Fuel adjustment to reduce July electricity bills

Published June 30, 2021
Only about Rs1.8bn would practically be refunded to consumers for the fact that this reduction is not allowed to consumers using less than 300 units and agriculture consumers. — AFP/File
Only about Rs1.8bn would practically be refunded to consumers for the fact that this reduction is not allowed to consumers using less than 300 units and agriculture consumers. — AFP/File

ISLAMABAD: While clearing a 29 paisa per unit reduction in monthly fuel cost adjustment (FCA) for ex-Wapda distribution companies (Discos), the National Electric Power Regulatory Authority (Nepra) on Tuesday said it was not taken into confidence over the closure of a terminal of Liquefied Natural Gas (LNG).

Presiding over a public hearing on a tariff petition of Central Power Purchasing Agency (CPPA) on behalf of Discos, Nepra chairman Tauseef H. Farooqi said the regulator was not taken into confidence regarding shutting down of LNG terminal and the use of alternative expensive fuel for power generation during the dry docking of Engro Floating Storage Re-Gasified Unit (FSRU).

The CPPA had requested the regulator to allow a refund of about 12 paisa per unit overcharged to consumers in the month of May 2021 under FCA mechanism. However, the Nepra officials pointed out that against the actual fuel charge component of Rs5.6734 per unit, the reference fuel charge component was Rs5.9322 per unit, a difference of 26 paisa.

Nepra clears 29 paisa per unit reduction for ex-Wapda Discos; says it was not informed about LNG terminal closure

Likewise, another deviation from Economic Merit Order was pointed out that caused an extra burden of Rs354.29 million or about 3paisa per unit. As such, Nepra worked out about 29 paisa per unit reduction involving a total financial impact of about Rs3.6bn.

However, only about Rs1.8bn would practically be refunded to consumers for the fact that this reduction is not allowed to consumers using less than 300 units and agriculture consumers on the premise that they enjoyed subsidized rates. The lower fuel cost would be adjusted in consumer bills in the upcoming billing month of July.

These rates would not be applicable to K-Electric consumers.

During hearing, the Nepra officials said the power companies operated inefficient power plants in May and reported gas supplies of just 600mmcfd instead of 800mmcfd for power generation and hence the higher cost caused by the use of inefficient power plants and system weaknesses should not be transferred to power consumers.
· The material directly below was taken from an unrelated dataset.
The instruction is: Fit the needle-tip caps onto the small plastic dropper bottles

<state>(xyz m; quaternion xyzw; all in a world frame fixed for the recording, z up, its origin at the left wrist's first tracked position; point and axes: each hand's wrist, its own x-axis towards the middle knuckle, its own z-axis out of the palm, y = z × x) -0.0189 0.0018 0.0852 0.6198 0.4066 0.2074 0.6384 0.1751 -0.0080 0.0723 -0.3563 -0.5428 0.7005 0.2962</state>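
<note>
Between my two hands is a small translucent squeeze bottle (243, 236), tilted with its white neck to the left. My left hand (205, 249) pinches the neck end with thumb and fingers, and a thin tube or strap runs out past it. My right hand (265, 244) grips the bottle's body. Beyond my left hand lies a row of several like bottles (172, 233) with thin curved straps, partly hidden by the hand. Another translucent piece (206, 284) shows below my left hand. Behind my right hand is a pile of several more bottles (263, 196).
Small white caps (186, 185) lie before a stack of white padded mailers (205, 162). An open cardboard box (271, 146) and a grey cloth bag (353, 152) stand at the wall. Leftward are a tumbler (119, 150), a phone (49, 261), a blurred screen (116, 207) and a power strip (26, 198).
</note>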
The Nepra chief expressed displeasure over repeated faults in transmission system and wondered if the National Transmission and Dispatch Company (NTDC) top brass was sleeping when the government was installing power plants. “Why the NTDC didn’t bring the upgrade of transmission system into government’s notice when they were installing new power plants”? he questioned.

The public hearing was informed that total energy generation from all sources in May was recorded at 13,009 gigawatt hour (Gwh) at a total cost of Rs74bn at an average rate of Rs5.7 per unit. Of this, about 12,678Gwh were delivered to Discos at Rs73.6bn at an average rate of Rs5.8 per unit.

The data showed that hydropower generation contributed 26.6pc of overall energy mix in May. The share of coal generation stood at 20pc, while the share of RLNG-based power generation to national grid stood at 22pc and that of local gas at 11pc. Similarly, the generation from furnace oil-based plants stood at about 6pc when compared to 2.62pc in April, while the share of nuclear power remained generally unchanged at 10.2pc. The share of wind power and baggase stood at 3pc. There was no fuel cost on hydroelectricity while coal-based fuel cost stood at Rs7.8 per unit. Nuclear energy fuel cost stood at slightly over Rs1.14 per unit while power produced from local gas stood at Rs7.85 per unit. The cost of RLNG-based plants was worked out at Rs10 per unit.

Electricity imported from Iran had a cost of Rs11 per unit and its total share in power supply was just 0.36pc. The most expensive generation came at Rs14.34 per unit from furnace oil-based plants and a minor production from diesel at the rate of Rs22 per unit.